On repère quel est le prochain vol international, il y en a un vers Londres un peu plus tard. Ça pourrait faire l’affaire et nous rapprocher de la maison. Mais entre-temps, les gars veulent nous mettre dans un avion qui va vers Astana, donc juste à l’opposé de là où on veut aller ! Impossible de leur faire cracher un siège sur le vol vers Londres, donc on se rabat sur un Aktau-Astana-Istanbul avec une nuit à Astana. Oui mais quand ils vont pour nous booker le vol, subitement c’est une équipe de foot qui a acheté tous les billets et le vol est plein. Bien sûr… on se fout pas un peu de notre gueule ? Reste la dernière solution: attendre jusqu’à minuit un vol vers Astana, puis en pleine nuit vers Turkistan (un bled au sud du pays) et enfin un vol vers Istanbul. Soit 36 heures de retard sur le plan prévu (et 48 heures si on compte le vol vers Tbilisi). On craint le pire pour la suite, la douane à Turkistan risque d’être tout aussi folklo. Bravo, merci FlyAristan (Air Astana). Pire compagnie d’Asie centrale, à égalité avec SCAT. Finalement nos craintes ne seront pas fondées et tout se passe comme sur des roulettes, ils sont moins manche à Turkistan qu’à Aktau. Après une nuit passée à voler dans le mauvais sens, on finit par arriver à Istanbul puis à Marseille.

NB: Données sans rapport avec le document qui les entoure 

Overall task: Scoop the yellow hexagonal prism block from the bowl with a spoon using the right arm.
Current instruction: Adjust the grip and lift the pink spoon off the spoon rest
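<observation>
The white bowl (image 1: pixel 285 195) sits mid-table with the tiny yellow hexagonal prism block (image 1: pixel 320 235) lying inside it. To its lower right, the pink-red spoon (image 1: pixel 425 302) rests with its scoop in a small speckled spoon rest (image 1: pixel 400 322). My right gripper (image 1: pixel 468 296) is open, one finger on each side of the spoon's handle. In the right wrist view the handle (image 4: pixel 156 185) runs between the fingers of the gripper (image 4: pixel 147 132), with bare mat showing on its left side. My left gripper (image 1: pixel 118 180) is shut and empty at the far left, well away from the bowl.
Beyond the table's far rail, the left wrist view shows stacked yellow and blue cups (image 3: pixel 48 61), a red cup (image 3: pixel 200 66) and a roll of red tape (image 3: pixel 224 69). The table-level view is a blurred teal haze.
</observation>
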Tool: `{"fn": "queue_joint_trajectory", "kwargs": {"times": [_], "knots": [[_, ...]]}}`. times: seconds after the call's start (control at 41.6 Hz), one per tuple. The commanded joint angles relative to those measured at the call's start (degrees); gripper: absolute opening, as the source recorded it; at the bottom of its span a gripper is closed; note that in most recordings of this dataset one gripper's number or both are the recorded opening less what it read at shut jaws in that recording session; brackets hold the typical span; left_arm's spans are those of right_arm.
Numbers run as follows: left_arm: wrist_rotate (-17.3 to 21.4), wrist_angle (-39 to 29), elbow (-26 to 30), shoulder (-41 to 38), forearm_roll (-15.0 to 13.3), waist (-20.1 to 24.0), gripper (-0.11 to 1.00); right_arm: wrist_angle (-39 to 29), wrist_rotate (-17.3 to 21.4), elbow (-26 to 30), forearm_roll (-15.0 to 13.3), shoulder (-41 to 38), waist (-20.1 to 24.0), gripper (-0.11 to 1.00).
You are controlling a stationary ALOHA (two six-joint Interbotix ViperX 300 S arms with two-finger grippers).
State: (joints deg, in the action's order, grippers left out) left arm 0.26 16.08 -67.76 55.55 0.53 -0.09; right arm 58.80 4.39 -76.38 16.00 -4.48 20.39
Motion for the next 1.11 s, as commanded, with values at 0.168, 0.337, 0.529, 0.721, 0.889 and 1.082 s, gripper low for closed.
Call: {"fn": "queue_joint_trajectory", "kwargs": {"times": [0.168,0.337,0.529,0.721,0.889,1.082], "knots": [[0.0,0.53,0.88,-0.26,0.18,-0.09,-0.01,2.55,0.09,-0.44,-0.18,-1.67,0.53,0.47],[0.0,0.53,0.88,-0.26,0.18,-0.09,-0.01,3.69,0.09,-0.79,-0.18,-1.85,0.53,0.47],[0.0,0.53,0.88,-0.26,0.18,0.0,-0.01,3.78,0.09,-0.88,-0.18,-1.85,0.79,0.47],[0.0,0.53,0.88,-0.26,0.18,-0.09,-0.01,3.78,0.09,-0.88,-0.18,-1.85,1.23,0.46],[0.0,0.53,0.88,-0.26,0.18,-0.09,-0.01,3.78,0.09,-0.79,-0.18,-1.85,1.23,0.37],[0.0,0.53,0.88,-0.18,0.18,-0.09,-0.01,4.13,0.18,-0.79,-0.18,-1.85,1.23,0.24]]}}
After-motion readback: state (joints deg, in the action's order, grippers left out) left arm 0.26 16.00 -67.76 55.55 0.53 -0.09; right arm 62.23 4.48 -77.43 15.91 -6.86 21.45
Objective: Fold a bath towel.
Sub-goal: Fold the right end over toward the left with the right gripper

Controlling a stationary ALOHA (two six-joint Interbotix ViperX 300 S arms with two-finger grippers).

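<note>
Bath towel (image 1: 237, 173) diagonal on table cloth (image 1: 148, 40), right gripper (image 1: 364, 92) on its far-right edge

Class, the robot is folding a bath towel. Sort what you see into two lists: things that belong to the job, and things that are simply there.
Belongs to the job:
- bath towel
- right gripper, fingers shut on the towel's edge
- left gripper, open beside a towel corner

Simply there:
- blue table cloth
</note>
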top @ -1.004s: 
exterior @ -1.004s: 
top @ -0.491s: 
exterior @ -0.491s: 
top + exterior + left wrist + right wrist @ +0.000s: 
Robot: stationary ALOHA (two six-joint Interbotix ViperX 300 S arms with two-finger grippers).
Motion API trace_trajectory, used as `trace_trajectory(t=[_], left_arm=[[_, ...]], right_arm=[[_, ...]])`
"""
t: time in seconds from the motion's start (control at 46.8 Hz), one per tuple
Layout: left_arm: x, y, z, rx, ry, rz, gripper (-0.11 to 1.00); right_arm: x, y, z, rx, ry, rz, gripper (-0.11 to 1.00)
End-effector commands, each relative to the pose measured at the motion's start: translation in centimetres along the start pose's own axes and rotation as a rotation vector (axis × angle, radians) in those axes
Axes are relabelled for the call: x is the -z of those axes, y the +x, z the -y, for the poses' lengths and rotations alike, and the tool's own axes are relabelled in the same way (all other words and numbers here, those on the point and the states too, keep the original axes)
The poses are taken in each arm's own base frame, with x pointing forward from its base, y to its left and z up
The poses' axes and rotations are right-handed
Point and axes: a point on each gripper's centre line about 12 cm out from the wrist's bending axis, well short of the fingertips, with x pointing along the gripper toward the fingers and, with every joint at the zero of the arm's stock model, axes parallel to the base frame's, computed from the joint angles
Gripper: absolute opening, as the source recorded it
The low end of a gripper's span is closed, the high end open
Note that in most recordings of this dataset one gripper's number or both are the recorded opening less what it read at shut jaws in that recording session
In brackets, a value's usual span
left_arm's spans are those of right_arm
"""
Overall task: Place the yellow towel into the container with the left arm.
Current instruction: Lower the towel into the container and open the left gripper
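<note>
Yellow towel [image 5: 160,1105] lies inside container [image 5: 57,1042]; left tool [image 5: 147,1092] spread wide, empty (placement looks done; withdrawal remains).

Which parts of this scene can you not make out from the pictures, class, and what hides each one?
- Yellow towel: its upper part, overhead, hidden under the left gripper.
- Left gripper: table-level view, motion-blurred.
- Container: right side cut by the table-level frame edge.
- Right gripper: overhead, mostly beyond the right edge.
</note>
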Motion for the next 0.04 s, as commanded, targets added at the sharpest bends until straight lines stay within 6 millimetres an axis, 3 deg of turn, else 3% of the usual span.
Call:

Partis le vendredi après-midi du centre-ville d’Aktau, arrivés le lundi soir au bercail. Finalement on se dit qu’on n’a pas été très joueurs et qu’on aurait dû tenter la traversée en ferry sur la Caspienne, cela aurait pu être plus rapide ! Fin de l’épisode, on reviendra l’an prochain pour explorer à nouveau le Manguistaou et continuer nos aventures. A bientôt!